Читаем Кто убил классическую музыку? полностью

Переезд на поезде из Доббиако в Зальцбург — не более трех пересадок в удачный день — способен вызвать шок, сравнимый по тяжести с сердечным приступом. Если деревушка в Доломитовых горах встречает вас единственным фестивальным транспарантом возле туристического бюро, то в альпийском городе портреты артистов выставлены в каждой витрине, а рекламные слоганы украшают даже дверцы такси. «Дойче граммофон», знаменитая «желтая этикетка», раздает желтые дождевики промокшим посетителям в своем фестивальном офисе. Зальцбург настолько важен для звукозаписывающей индустрии, что некоторые фирмы тратят до половины своего рекламного бюджета на фестиваль; известно, что одна компания отдала три четверти миллиона немецких марок только за одну витрину. Стотысячные продажи компакт-дисков неспособны возместить эти затраты. Зальцбург — это место, куда люди, занимающиеся записями, приезжают по серьезным делам. Ни один серьезный представитель музыкального мира не приедет сюда просто отдохнуть. Музыка — дело важное, и сделки здесь заключают нешуточные.

Невинные гости попадают здесь в цитадель чудовищно высоких цен и беспощадной погони за выгодой. Начало концертов назначают в зависимости от пожеланий владельцев основных ресторанов, а такого понятия, как аншлаг, просто не существует. За известную цену всегда можно получить билеты (и столики) либо у мажордома вашей гостиницы, либо возле служебного входа у корыстолюбивых личных помощников прославленных певцов.
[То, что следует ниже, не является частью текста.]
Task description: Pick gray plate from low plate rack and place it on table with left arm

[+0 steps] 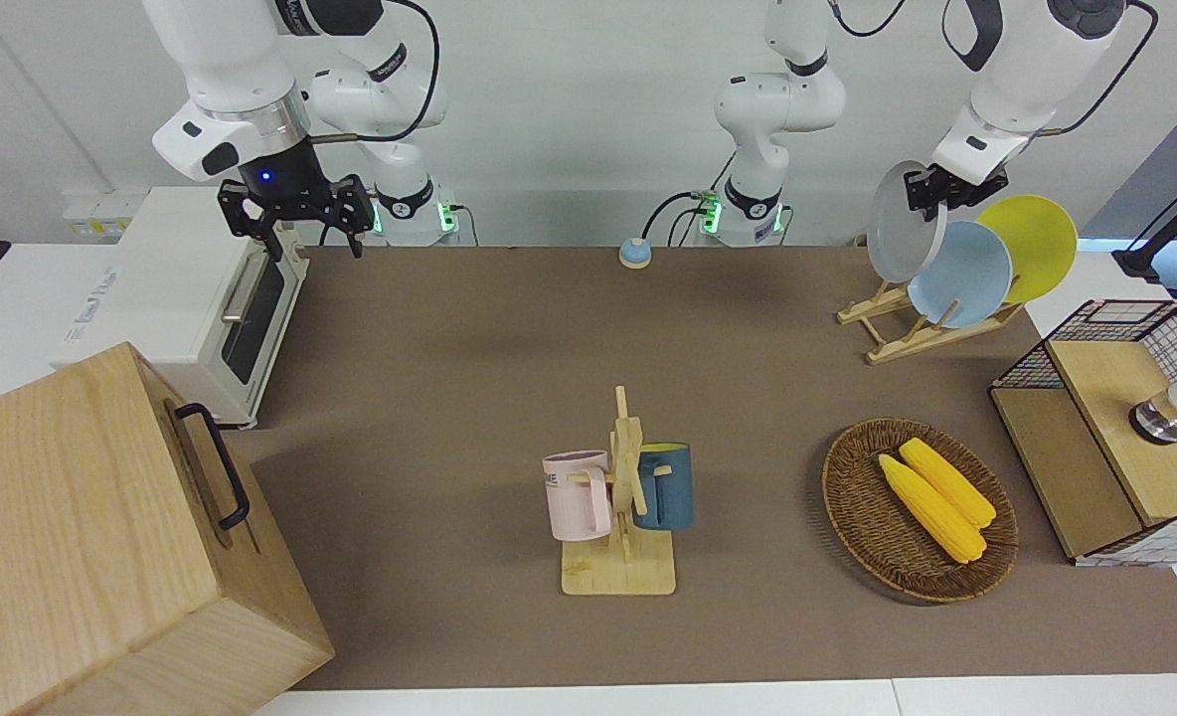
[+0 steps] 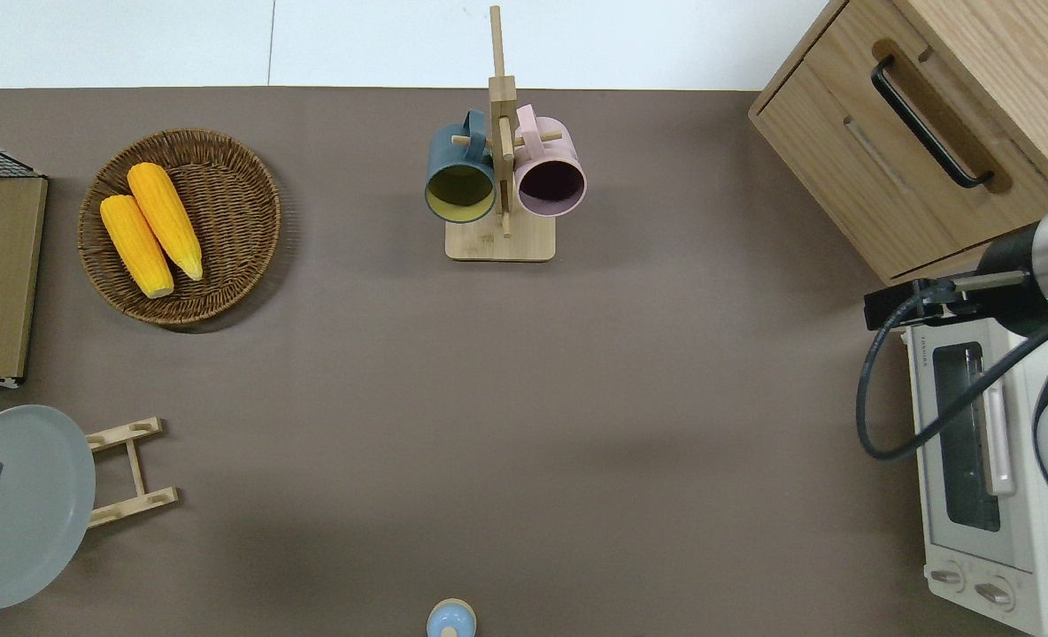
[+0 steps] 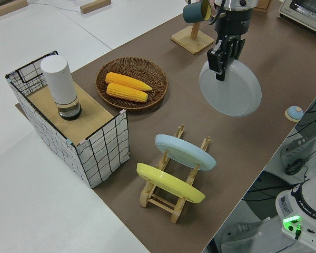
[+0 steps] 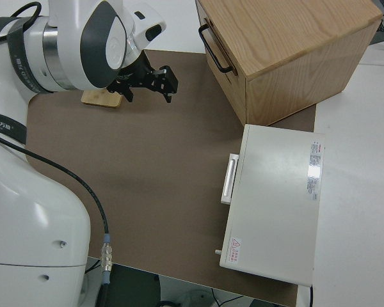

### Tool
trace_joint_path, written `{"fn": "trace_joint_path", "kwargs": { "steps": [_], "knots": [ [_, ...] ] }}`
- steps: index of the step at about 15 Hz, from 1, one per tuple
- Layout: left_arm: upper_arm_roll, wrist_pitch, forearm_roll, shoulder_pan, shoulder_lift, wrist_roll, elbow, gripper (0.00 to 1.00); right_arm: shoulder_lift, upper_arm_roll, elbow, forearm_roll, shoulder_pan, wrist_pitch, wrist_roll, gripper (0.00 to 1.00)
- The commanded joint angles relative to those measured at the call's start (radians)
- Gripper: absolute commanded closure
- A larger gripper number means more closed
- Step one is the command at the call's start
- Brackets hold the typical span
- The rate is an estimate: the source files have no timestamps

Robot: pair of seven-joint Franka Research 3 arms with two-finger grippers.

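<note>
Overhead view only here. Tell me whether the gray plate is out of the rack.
Observer: Yes. The left side view shows the gray plate up in the air, clear of the rack, held at its rim by the left gripper.
Operator: Say what it hides from me.
Observer: Two plates that lean in the rack under it: a blue plate and a yellow plate.
Operator: Report the right gripper.
Observer: The right gripper is open and holds nothing; that arm is parked.
</note>
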Motion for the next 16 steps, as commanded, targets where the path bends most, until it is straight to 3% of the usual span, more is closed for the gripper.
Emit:
{"fn": "trace_joint_path", "kwargs": {
  "steps": [1, 5, 10, 13, 16],
  "knots": [
    [-0.002, -0.04, -0.039, -0.008, -0.017, -0.019, 0.013, 1.0, 0.009, 0.021, 0.02, -0.003, -0.022, -0.016, 0.013, 0.017],
    [0.018, -0.042, -0.211, 0.004, 0.0, -0.007, 0.0, 1.0, 0.009, 0.021, 0.021, -0.003, -0.022, -0.016, 0.013, 0.017],
    [0.025, -0.042, -0.433, 0.01, 0.13, 0.007, -0.018, 1.0, 0.009, 0.021, 0.021, -0.003, -0.021, -0.016, 0.013, 0.017],
    [0.035, -0.024, -0.498, 0.025, 0.187, 0.04, -0.035, 1.0, 0.009, 0.021, 0.02, -0.003, -0.022, -0.016, 0.013, 0.017],
    [0.045, 0.044, -0.539, 0.083, 0.208, 0.177, -0.105, 1.0, 0.009, 0.021, 0.02, -0.003, -0.022, -0.016, 0.013, 0.017]
  ]
}}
Согласно отчету генерального аудитора, за месяц выступлений в Зальцбурге музыканты Венского филармонического оркестра могут заработать больше, чем за целый год. Дирижеры, которые не хотят, по принятому обычаю, поручать репетиции своим работающим за половинную плату ассистентам, объясняют, что фестиваль — это время отдыха и разрядки. Если исполнение не отвечает ожиданиям маэстро, он всегда может назначить дорогостоящие дополнительные репетиция. Тех, кто протестует против этого порядка — как, например, это сделал итальянец Риккардо Шайи в 1997 году, — больше на фестиваль не приглашают.

Больше всего денег в Зальцбурге делают на Моцарте, изгнанном отсюда мальчиком-подростком и удостоившимся памятника только через пятьдесят лет после смерти. Им торгуют на конфетных обертках, галстуках, шарфах, зонтиках и куклах, причем большая часть этих товаров производится на Дальнем Востоке для продажи туристам, среди которых преобладают японцы. Даже место, где родился Моцарт, представляет собой грубую подделку. Источник поступления доходов не смущает Зальцбург.

Паломники, посещающие Мекку, Лурд или Амритсар, знают, что местные торговцы будут обирать их во имя веры. Зальцбург не предоставляет духовной компенсации. Культ Моцарта, царящий в нем, насквозь фальшив, а главным хитом остается голливудский мюзикл «Звуки музыки», приукрашивающий недавнюю историю[609]. В фестивальном Зальцбурге мало правды и почти нет красоты. И все же Зальцбург, откуда берут исток все современные фестивали, был задуман как идиллия для артистов, как их убежище от низменного материализма повседневности. Его отступление перед мамоной нанесло смертельный удар по музыкальному идеализму.


Когда режиссер Макс Рейнхардт еще до Первой мировой войны придумал Зальцбургский фестиваль, он мыслил утопически. Его концепция «Фестшпиля» уходила корнями в средневековые немецкие «фесты», во время которых богатые и бедные, землевладельцы и крепостные собирались вместе, чтобы посмотреть представление страстей под эгидой объединяющей Церкви. Подобные мероприятия предназначались для очищения душ верующих и обращения исполнителей к служению божественным целям. Исторические фантазии Рейнхардта плохо сочетались с его стремлением модернизировать немецкую сцену. Он ввел либеральный стиль интерпретирующей режиссуры в берлинском «Дойче театр», изобретательно использовал освещение, осуществил массовые постановки под открытым небом. Он возглавил еще две театральных труппы, положив начало экспрессионистскому театру и поддерживая молодых авторов; он редко обращал внимание на неудачников. Рейнхардта, которому на заре века исполнилось всего тридцать лет, можно назвать Кеннетом Брана[610]* своего времени. К пятидесяти годам он стал Питером Холлом[611]*, достаточно богатым, чтобы купить себе замок семнадцатого века Леопольдскорн, откуда он мог любоваться Зальцбургом и придумывать сцену, на которой выступали бы не звезды, а содружество артистов, посвятивших себя только лишь искусству. При всех своих прогрессивных устремлениях» в частной жизни Рейнхардт предпочитал ценности барокко. По мере приближения австро-германского поражения в Первой мировой войне он все глубже погружался в свои мечты.